Of course, as one of the co-founders of BioStatus, and a current member of its scientific advisory board, Smith’s relationship with the company goes back farther than this most recent agreement. In fact, BioStatus was a spin-out based on technology developed at Cardiff University and De Montfort University, also located in the UK.
“That technology is being used on the chips because they are far-red emitting,” Smith said. “From the telecommunications side, there is a long history of using far-red and infrared wavelengths. But in biological assays, there have been relatively few developed, because most of the laser devices that are used are blue emitting.
“So GFP, for example, upon blue excitation emits in the green, but there are now red variants, too,” he added. “People are moving to red variants because the excitation is less damaging to cells, and also it leaves available to you the rest of the visible spectrum.”
DRAQ-5 also offers the advantage of having been validated by several drug discovery outfits as a key reagent to complement popular translocation assays such as the aforementioned Transfluor and Redistribution (see related article in this issue, “BioStatus — Though on the Block …”). This opens the door for the possibility of future partnerships with the companies that market these products in which the assays might be shrunk to a lab-on-a-chip scale.
Since the prototypes of the chip platform are not yet perfected, it might be several months before the consortium has a meaningful customer to disclose, or seriously discusses the formation of a spin-out company. But Smith said that it expects to have finalized prototypes before the year is out, and that it will continue to seek partnerships to exploit the chip’s potential.
The first such partnership, in fact, is in place, although Smith declined to identify the collaborator. “It’s a much larger UK company, which is taking forward one set of applications that would use the fluorochrome technologies on chips for a specific purpose in the veterinary area of applications,” he said.

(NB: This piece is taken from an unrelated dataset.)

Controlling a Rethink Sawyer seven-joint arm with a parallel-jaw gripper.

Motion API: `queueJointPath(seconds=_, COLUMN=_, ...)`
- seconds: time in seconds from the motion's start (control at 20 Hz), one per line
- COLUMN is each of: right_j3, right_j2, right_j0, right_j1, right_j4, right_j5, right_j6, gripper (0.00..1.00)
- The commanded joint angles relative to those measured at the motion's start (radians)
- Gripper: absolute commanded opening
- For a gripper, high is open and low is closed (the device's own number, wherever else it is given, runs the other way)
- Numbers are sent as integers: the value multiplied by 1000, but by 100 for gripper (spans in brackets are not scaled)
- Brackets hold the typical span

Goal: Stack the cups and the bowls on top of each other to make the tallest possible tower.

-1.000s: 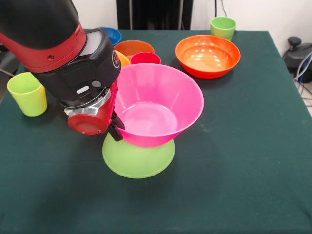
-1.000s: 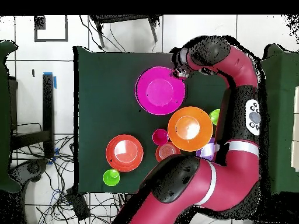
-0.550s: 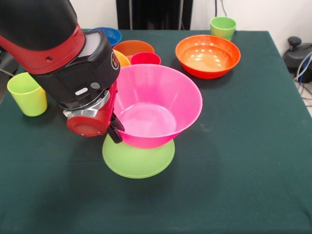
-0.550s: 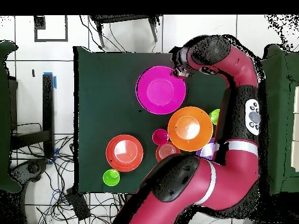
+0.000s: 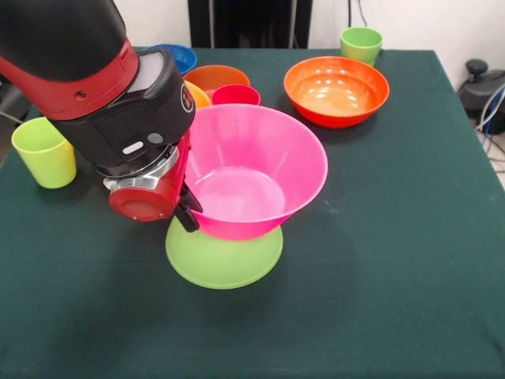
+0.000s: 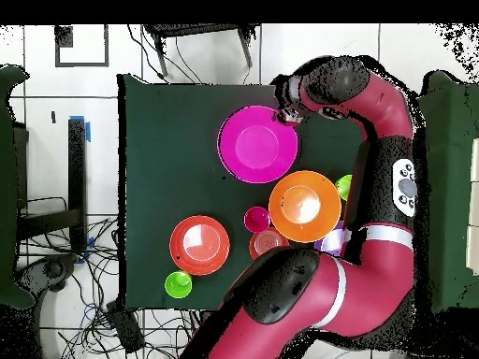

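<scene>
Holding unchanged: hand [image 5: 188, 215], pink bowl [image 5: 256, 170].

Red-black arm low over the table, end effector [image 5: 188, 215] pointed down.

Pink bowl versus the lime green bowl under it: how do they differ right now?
The pink bowl stands mouth-up; the lime green bowl is turned rim-down on the table. The pink bowl is larger and deeper, and rests raised on the green bowl's base, while the green bowl sits directly on the cloth. The pink bowl is empty inside. Both are glossy, round plastic.
</scene>
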Motion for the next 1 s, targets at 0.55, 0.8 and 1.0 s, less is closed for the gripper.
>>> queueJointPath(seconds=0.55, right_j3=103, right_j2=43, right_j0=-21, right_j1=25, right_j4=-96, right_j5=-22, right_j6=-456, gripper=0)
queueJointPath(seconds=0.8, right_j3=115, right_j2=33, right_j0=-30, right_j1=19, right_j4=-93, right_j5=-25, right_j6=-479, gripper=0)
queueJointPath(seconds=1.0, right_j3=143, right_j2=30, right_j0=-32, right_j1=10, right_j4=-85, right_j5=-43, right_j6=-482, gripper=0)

An interview conducted for a separate article with BioStatus CEO Stefan Ogrodzinski revealed that this application would be for mastitis detection in cow’s milk, an application whose payoff potential dwarves that of drug discovery or point-of-care diagnostics.
In terms of human biology applications, however, Smith said that the consortium would probably concentrate on the cancer biology field.
“And that splits into two areas,” Smith said. “First, whether or not the chips can be used in a really useful way in drug discovery, and that will likely relate to a large global pharmaceutical company that has interest in that area, and that we’ve had initial talks with. And second, whether we can develop real, small healthcare devices, and I would think that this would be the eventual spin-out of the whole consortium.”